> [Goal of the exercise]: Pictures stay out of the output. Return exactly the lines below from the one with "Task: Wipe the" down to the one with "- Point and", both included, and nothing more.
Dataset excerpts below:
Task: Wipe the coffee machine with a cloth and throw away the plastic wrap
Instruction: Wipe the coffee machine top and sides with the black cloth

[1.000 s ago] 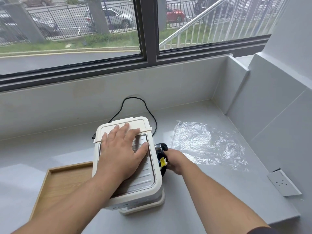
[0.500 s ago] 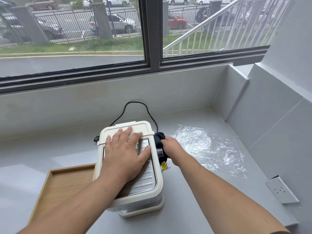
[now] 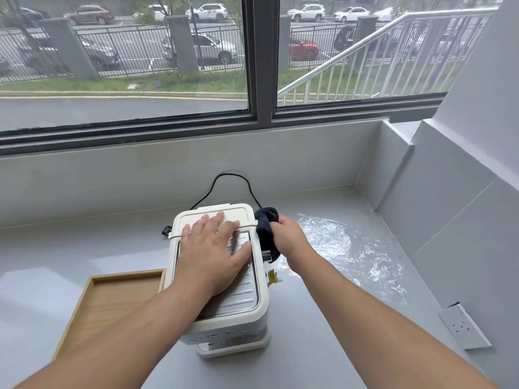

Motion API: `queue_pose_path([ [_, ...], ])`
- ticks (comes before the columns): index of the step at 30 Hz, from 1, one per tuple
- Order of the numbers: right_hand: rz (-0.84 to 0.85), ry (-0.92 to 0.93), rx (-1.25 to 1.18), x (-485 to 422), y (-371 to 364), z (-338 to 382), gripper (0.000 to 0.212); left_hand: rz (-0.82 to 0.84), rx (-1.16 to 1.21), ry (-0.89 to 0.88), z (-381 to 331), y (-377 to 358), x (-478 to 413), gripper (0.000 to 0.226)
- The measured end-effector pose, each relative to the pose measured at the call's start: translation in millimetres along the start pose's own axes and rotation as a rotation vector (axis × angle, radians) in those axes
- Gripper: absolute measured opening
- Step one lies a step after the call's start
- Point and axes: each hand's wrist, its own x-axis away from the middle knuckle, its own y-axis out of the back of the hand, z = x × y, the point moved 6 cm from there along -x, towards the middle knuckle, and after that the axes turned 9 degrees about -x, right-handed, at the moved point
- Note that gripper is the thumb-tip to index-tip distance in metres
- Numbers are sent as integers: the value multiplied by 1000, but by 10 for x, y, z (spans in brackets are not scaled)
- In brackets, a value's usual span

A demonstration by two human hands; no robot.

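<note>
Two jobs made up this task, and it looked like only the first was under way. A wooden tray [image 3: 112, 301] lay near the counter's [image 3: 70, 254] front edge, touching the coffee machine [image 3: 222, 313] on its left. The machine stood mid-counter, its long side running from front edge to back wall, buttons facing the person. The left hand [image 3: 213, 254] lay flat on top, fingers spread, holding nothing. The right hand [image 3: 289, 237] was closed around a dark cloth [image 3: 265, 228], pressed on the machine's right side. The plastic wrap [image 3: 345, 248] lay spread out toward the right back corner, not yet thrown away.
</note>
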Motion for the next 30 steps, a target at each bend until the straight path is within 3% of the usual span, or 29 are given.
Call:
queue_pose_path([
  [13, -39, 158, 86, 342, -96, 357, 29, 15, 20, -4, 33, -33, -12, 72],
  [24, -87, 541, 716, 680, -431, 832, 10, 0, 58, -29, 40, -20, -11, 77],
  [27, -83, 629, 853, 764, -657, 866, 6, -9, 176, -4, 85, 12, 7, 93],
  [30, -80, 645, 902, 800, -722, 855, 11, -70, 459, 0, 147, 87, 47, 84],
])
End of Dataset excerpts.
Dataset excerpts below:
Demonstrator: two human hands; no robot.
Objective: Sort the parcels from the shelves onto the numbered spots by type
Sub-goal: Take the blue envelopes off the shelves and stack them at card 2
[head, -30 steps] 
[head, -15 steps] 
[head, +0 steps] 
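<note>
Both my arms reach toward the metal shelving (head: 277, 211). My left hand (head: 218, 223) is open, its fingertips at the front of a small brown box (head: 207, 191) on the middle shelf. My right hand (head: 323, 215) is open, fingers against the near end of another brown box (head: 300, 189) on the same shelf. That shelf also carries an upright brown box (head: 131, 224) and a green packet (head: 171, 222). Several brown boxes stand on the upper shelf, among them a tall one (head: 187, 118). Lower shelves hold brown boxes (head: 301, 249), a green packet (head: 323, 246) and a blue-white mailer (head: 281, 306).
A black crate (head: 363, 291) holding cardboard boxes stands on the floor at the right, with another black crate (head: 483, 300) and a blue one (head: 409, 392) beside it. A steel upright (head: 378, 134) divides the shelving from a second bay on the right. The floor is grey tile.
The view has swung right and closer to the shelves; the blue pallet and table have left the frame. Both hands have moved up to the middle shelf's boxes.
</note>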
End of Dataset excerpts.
> [Output of the task]:
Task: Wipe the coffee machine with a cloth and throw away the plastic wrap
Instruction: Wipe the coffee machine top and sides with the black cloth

[1.000 s ago] 
[0.500 s ago] 
[now] 

Motion API: `queue_pose_path([ [_, ...], ])`
- ticks (comes before the columns): index of the step at 30 Hz, from 1, one per tuple
- Order of the numbers: right_hand: rz (-0.84 to 0.85), ry (-0.92 to 0.93), rx (-1.25 to 1.18), x (-485 to 422), y (-371 to 364), z (-338 to 382), gripper (0.000 to 0.212); left_hand: rz (-0.82 to 0.84), rx (-1.16 to 1.21), ry (-0.89 to 0.88), z (-381 to 331), y (-377 to 358), x (-478 to 413), gripper (0.000 to 0.226)
- The measured end-effector pose, each relative to the pose measured at the call's start: translation in millimetres along the start pose's own axes and rotation as a rotation vector (axis × angle, radians) in those axes
- Gripper: absolute measured opening
- Step one lies a step after the call's start
- Point and axes: each hand's wrist, its own x-axis away from the middle knuckle, its own y-axis out of the back of the hand, z = x × y, the point moved 6 cm from there along -x, towards the middle knuckle, and after that the axes turned 9 degrees about -x, right-handed, at the moved point

This concludes the response to the exercise.